Output the listing verbatim, leaving out every picture.

## Collected data
********
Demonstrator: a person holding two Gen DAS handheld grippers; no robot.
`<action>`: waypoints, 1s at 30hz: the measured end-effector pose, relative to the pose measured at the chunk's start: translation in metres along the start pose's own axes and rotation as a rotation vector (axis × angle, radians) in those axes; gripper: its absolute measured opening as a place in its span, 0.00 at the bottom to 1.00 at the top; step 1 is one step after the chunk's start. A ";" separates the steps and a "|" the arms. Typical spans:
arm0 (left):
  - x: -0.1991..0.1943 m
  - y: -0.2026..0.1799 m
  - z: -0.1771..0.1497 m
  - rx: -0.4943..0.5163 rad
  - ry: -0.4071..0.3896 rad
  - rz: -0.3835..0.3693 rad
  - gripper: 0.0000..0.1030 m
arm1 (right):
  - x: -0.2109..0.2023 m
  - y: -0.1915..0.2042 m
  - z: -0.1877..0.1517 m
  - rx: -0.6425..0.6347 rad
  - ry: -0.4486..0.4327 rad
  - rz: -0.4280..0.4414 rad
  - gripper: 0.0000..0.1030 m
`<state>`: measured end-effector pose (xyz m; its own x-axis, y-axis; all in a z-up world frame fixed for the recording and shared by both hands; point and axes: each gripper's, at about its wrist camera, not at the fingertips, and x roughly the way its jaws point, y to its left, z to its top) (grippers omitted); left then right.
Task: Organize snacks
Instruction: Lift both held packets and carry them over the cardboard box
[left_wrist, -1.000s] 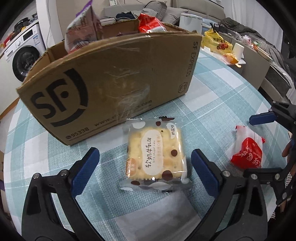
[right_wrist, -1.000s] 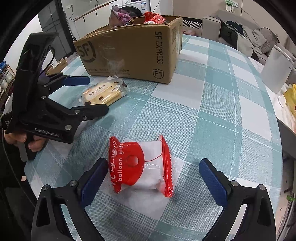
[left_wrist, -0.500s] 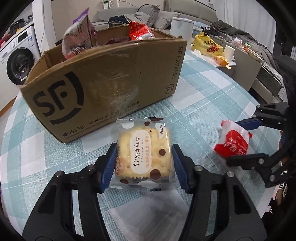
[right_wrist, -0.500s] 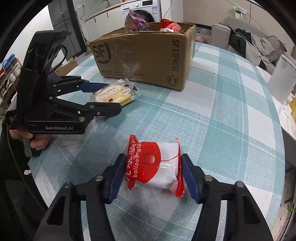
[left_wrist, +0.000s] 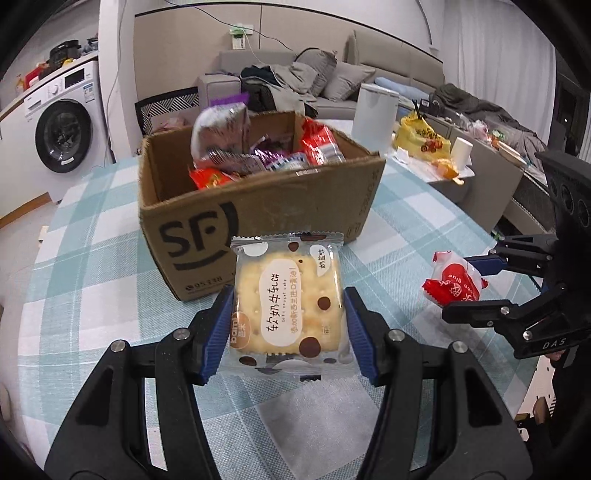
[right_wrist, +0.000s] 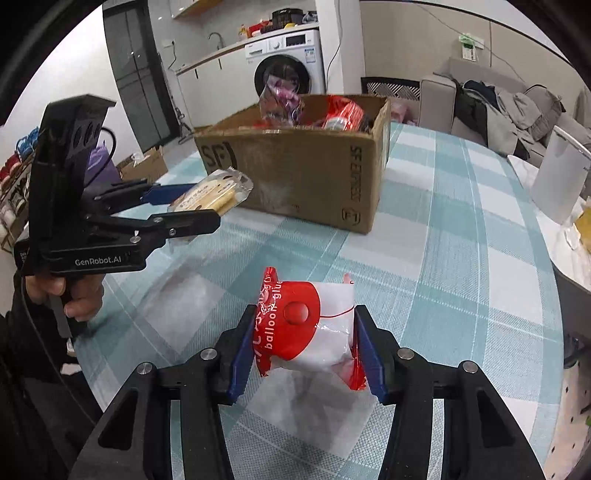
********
## Your solution
Demonstrator: a person holding two Gen DAS handheld grippers; no robot.
`<action>`: waypoints, 1s at 30hz: the measured end-effector pose, relative to the pose measured at the chunk's start: translation in metres along the start pose's own axes and rotation as a rotation vector (axis × angle, radians) in those axes; gripper: its absolute measured opening as a place in its span, 0.00 at the bottom to 1.00 at the top; step 1 is one step after the chunk's start. A ";" separates the steps and a "|" the arms. Typical spans:
arm0 (left):
  - x: -0.1991..0.1943 m
  - y: -0.2026..0.1799 m
  - z: -0.1771..0.1497 m
  - rx: -0.4943..0.5163 rad
  - ry: -0.4071..0.3896 rad
  - rz: -0.3835..0.3693 rad
  - gripper: 0.0000..0.1030 m
arm1 (right):
  - x: -0.2109..0.2023 m
  - y: -0.1915..0.2042 m
  - z: -0.1877..0.1517 m
  - rx: -0.6425..0.6347 rad
  - ry: -0.4486..0.4327 rad
  - rz: -0.4280..0.4414 rad
  - gripper: 0.0000..0.1030 m
`<state>`: measured end-effector pose (xyz m; its own x-axis, y-axis; all in a z-up world frame fixed for the recording and shared by both hands; point and axes: each gripper's, at about its wrist camera, not at the fingertips, and x roughly the way its jaws point, y to its left, z to its top) (grippers omitted); left then right.
Task: Organize snacks
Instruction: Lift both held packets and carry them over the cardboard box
[left_wrist, -1.000s] 
[right_wrist, -1.000s] 
[left_wrist, -0.500s] 
[right_wrist, -0.500s] 
[left_wrist, +0.000s] 
[right_wrist, +0.000s] 

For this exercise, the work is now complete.